Organizers: Heming Xia, Cunxiao Du, Yongqi Li, Qian Liu and Wenjie Li
Time: 09:00 - 12:30
Location: Capital Suite 7
Abstract: This tutorial presents a comprehensive introduction to Speculative Decoding (SD), an advanced technique for LLM inference acceleration that has garnered significant research interest in recent years. SD is introduced as an innovative decoding paradigm to mitigate the high inference latency stemming from autoregressive decoding in LLMs. At each decoding step, SD efficiently drafts several future tokens and then verifies them in parallel. This approach, unlike traditional autoregressive decoding, facilitates the simultaneous decoding of multiple tokens per step, thereby achieving promising 2x-4x speedups in LLM inference while maintaining original distributions. This tutorial delves into the latest techniques in SD, including draft model architectures and verification strategies. Additionally, it explores the acceleration potential and future research directions in this promising field. We aim for this tutorial to elucidate the current research landscape and offer insights for researchers interested in Speculative Decoding, ultimately contributing to more efficient LLM inference.

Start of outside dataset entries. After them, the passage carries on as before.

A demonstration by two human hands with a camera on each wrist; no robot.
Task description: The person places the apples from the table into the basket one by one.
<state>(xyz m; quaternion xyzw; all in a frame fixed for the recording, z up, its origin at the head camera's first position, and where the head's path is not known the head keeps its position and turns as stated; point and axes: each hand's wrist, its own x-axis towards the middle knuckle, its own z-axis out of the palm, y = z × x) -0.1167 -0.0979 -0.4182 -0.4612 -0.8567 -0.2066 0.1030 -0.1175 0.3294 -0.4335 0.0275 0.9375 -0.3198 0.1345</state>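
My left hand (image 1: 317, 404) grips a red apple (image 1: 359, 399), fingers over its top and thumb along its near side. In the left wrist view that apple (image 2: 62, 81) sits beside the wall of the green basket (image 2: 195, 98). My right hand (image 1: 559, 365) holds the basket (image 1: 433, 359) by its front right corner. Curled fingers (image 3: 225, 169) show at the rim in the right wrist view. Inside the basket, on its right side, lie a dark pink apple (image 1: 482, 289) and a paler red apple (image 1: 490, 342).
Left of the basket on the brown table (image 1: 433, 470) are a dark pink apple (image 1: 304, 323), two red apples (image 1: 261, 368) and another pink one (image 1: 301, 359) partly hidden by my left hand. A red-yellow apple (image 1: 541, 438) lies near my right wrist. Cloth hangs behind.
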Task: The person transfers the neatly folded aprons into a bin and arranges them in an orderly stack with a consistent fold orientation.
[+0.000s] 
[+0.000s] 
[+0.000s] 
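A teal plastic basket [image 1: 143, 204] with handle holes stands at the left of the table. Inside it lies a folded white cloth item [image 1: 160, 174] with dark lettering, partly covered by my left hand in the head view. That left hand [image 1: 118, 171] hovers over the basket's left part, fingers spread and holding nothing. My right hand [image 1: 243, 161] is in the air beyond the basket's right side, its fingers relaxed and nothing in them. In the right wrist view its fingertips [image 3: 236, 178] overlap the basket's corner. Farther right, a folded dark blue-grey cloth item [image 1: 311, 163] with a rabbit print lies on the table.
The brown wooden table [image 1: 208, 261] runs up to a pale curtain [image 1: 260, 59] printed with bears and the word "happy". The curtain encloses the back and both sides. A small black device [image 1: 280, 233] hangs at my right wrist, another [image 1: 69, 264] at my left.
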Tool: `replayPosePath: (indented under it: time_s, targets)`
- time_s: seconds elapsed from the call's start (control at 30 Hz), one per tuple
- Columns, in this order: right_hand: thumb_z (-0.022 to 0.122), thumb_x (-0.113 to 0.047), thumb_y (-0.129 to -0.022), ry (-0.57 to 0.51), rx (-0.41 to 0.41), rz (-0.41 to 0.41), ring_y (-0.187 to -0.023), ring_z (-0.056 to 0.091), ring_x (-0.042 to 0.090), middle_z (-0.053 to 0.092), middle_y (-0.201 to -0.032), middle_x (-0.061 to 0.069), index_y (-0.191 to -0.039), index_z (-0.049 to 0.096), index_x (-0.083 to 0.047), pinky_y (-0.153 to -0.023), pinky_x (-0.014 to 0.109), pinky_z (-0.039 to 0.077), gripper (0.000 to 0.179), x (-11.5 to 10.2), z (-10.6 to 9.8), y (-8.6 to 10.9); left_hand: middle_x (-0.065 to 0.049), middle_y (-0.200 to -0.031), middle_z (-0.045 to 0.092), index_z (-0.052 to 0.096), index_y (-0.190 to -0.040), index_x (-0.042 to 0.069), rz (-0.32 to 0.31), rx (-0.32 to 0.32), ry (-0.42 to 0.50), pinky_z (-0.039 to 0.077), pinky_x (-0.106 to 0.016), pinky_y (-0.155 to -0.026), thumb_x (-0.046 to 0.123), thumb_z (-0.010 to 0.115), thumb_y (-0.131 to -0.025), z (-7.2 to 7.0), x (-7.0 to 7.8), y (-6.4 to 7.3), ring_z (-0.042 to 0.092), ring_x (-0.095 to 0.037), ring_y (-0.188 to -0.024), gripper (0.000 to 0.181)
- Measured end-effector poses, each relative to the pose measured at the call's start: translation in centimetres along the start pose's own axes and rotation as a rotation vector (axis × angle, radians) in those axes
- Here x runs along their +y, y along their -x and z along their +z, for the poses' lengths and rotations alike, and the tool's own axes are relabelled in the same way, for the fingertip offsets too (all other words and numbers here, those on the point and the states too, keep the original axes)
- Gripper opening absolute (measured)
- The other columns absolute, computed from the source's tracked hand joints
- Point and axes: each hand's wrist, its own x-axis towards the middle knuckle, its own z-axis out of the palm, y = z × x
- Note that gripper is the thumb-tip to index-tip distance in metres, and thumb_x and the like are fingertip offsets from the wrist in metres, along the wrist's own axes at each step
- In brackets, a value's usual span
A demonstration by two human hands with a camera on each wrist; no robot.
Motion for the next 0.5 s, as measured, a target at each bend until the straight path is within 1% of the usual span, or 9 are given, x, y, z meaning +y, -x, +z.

Tutorial 2: From Theory to Practice: A Hands-on Tutorial in Explainable NLP

Organizers: Wafa Abdullah Alrajhi, Nourah Alangari, and Hend Al-Khalifa
Time: 09:00 - 12:30
Location: Online Only
Abstract: This tutorial aims to explore the intersection between XAI and the field of Natural Language Processing (NLP) by highlighting its significance for various tasks. By combining both theoretical and practical aspects of XAI, we provide a comprehensive overview of its definitions and review the state-of-the-art methodologies employed to explain NLP models. While previous tutorials have focused on establishing the theoretical foundations of the XAI field and providing essential concepts to the audience, this tutorial seeks to bridge the gap between theory and practice. We will discuss and demonstrate the most commonly used XAI techniques, the prominent libraries applicable to different models, and the limitations of each method. Furthermore, we will highlight the methods that can be utilized to visualize these models while performing specific NLP tasks.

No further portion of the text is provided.